→ **Activity**:
Lines holding the string "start" are the ones to copy; find them all in the data.

→ **Supplied material**:
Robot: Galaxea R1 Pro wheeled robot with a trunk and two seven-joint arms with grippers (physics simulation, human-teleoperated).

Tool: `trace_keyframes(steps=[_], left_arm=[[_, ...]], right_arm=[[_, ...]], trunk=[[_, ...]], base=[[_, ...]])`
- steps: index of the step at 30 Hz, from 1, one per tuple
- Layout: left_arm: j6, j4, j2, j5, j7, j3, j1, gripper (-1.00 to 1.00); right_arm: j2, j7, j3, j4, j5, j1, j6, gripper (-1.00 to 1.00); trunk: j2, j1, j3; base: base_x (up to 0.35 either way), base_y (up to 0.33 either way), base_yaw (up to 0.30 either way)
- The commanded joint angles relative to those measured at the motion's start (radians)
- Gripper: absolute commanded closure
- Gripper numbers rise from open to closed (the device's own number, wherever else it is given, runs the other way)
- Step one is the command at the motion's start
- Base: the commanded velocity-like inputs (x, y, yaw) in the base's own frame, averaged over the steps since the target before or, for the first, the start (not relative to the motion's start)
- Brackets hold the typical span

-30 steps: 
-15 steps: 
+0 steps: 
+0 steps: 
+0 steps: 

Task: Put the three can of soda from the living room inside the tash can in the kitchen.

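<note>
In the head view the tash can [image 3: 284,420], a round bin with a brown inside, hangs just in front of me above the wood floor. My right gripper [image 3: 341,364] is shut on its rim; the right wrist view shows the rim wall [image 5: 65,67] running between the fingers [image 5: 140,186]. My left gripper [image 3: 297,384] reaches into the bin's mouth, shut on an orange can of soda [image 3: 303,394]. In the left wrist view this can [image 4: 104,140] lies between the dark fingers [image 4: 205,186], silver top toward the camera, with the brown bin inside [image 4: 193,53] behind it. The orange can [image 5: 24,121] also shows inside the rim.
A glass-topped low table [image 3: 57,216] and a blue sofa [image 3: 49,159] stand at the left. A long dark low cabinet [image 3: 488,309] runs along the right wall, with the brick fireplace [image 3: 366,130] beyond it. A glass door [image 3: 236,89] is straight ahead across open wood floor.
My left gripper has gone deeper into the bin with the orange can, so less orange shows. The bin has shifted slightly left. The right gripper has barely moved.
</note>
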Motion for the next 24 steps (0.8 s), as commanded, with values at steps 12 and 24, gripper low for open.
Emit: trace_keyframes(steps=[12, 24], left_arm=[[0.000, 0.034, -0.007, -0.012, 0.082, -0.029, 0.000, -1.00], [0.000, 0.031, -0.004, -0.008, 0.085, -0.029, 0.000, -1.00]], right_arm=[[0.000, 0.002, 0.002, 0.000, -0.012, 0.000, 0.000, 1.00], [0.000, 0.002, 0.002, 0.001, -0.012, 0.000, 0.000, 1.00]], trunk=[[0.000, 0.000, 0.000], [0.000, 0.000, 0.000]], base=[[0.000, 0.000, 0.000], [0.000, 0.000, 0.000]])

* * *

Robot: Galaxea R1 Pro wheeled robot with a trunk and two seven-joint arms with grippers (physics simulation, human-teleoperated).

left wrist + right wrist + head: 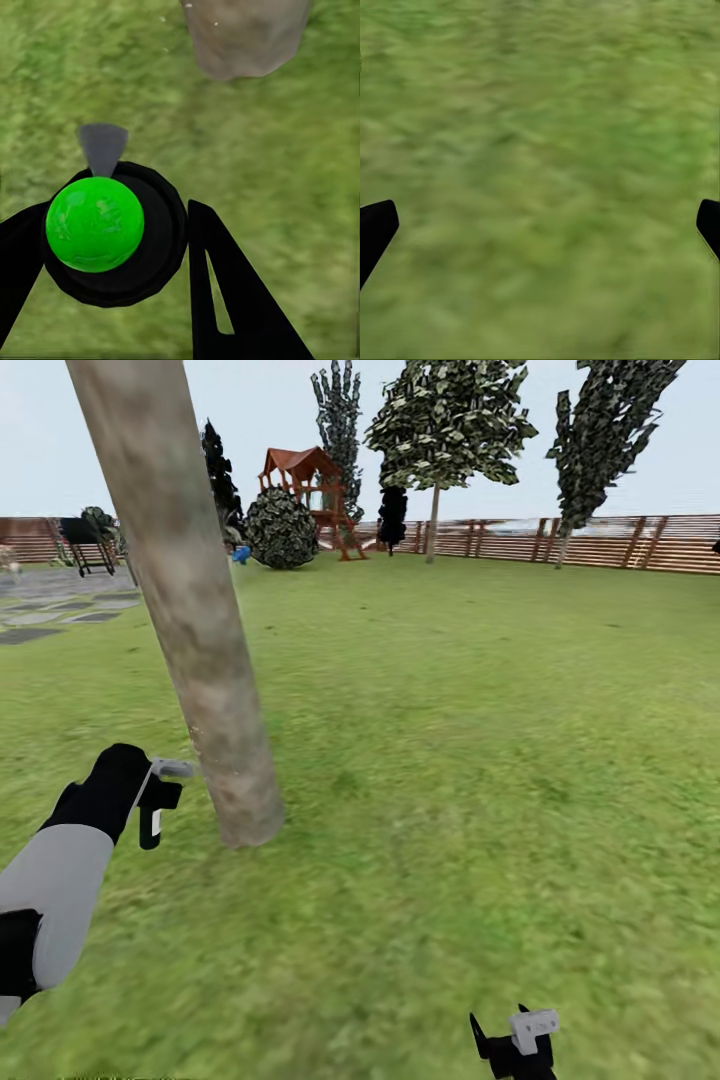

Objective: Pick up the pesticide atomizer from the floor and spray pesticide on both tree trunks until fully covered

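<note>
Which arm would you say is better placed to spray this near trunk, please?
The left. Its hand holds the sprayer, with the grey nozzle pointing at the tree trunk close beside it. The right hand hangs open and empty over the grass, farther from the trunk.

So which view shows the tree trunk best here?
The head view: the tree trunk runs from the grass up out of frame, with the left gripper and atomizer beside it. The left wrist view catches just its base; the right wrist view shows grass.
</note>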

→ **Result of this task**:
- The commanded joint angles relative to those measured at the motion's start (radians)
- Step one is the command at the motion's start
- Base: the commanded velocity-like inputs (x, y, yaw) in the base's own frame, averaged over the steps since the target before or, for the first, the start (not relative to the motion's start)

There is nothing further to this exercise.